■ WHAT YOU SHOULD DO: Would you please repeat all of the data exactly, omitting the pictures?
== == ==
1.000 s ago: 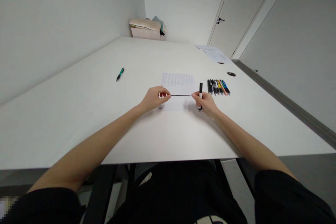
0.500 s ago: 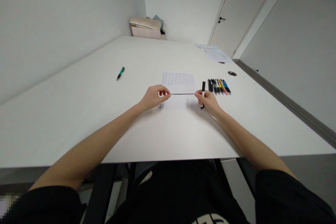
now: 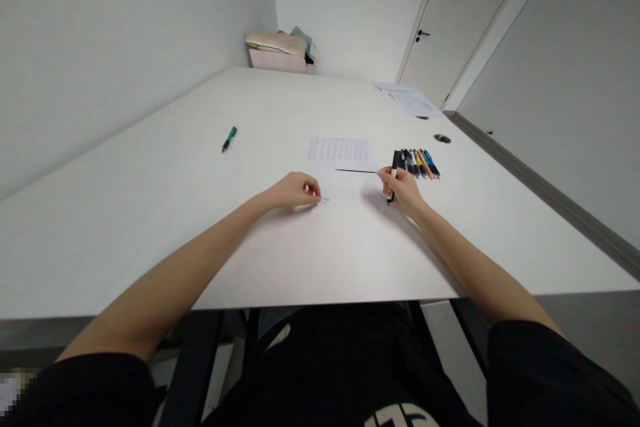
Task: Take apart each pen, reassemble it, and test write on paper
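My right hand (image 3: 403,188) is closed on a black-and-white pen (image 3: 394,173), which stands nearly upright. Between its thumb and fingertips it also pinches a thin dark pen refill (image 3: 356,171) that points left over the paper. My left hand (image 3: 299,191) is closed low over the paper's left edge. At its fingertips a small, thin pale piece (image 3: 325,199) sticks out to the right, too small to identify. Beneath the refill lies a sheet of paper (image 3: 340,185) with rows of writing across its far part.
Several pens (image 3: 419,164) lie side by side just right of my right hand. A green-and-black pen (image 3: 229,139) lies alone on the left of the white table (image 3: 150,233). Loose papers (image 3: 410,100) are at the far right, and a pink box (image 3: 277,60) with cloths stands at the back.
My left hand has let go of the refill's left end and moved down towards me, to the small pale piece. My right hand has shifted slightly right with the refill and pen.
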Action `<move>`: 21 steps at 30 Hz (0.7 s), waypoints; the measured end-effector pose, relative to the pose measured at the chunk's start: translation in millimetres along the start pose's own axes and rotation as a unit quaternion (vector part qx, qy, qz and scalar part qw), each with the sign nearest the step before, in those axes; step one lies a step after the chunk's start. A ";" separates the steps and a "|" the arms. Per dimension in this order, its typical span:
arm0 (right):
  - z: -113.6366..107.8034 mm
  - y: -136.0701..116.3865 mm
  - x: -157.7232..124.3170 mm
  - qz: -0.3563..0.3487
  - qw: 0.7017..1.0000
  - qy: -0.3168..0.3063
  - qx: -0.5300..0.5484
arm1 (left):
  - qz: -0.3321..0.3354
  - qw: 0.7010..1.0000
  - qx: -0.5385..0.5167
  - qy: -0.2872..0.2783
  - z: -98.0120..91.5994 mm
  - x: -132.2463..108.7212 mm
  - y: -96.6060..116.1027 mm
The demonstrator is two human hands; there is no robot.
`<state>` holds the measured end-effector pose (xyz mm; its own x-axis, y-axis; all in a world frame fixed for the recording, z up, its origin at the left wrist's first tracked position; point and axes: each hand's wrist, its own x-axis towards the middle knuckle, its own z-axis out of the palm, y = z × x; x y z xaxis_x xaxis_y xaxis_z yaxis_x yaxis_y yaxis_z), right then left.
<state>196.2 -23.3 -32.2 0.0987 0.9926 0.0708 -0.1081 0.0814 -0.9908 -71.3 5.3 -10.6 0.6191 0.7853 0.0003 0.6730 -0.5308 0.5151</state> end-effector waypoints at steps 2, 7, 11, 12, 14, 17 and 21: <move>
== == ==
■ RESULT OF THIS EXERCISE:
1.000 s ago: 
0.500 s ago: 
now: 
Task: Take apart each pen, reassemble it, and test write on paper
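My right hand (image 3: 403,188) is closed on a black-and-white pen (image 3: 394,173), which stands nearly upright. Between its thumb and fingertips it also pinches a thin dark pen refill (image 3: 356,171) that points left over the paper. My left hand (image 3: 299,191) is closed low over the paper's left edge. At its fingertips a small, thin pale piece (image 3: 325,199) sticks out to the right, too small to identify. Beneath the refill lies a sheet of paper (image 3: 340,185) with rows of writing across its far part.
Several pens (image 3: 419,164) lie side by side just right of my right hand. A green-and-black pen (image 3: 229,139) lies alone on the left of the white table (image 3: 150,233). Loose papers (image 3: 410,100) are at the far right, and a pink box (image 3: 277,60) with cloths stands at the back.
My left hand has let go of the refill's left end and moved down towards me, to the small pale piece. My right hand has shifted slightly right with the refill and pen.
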Action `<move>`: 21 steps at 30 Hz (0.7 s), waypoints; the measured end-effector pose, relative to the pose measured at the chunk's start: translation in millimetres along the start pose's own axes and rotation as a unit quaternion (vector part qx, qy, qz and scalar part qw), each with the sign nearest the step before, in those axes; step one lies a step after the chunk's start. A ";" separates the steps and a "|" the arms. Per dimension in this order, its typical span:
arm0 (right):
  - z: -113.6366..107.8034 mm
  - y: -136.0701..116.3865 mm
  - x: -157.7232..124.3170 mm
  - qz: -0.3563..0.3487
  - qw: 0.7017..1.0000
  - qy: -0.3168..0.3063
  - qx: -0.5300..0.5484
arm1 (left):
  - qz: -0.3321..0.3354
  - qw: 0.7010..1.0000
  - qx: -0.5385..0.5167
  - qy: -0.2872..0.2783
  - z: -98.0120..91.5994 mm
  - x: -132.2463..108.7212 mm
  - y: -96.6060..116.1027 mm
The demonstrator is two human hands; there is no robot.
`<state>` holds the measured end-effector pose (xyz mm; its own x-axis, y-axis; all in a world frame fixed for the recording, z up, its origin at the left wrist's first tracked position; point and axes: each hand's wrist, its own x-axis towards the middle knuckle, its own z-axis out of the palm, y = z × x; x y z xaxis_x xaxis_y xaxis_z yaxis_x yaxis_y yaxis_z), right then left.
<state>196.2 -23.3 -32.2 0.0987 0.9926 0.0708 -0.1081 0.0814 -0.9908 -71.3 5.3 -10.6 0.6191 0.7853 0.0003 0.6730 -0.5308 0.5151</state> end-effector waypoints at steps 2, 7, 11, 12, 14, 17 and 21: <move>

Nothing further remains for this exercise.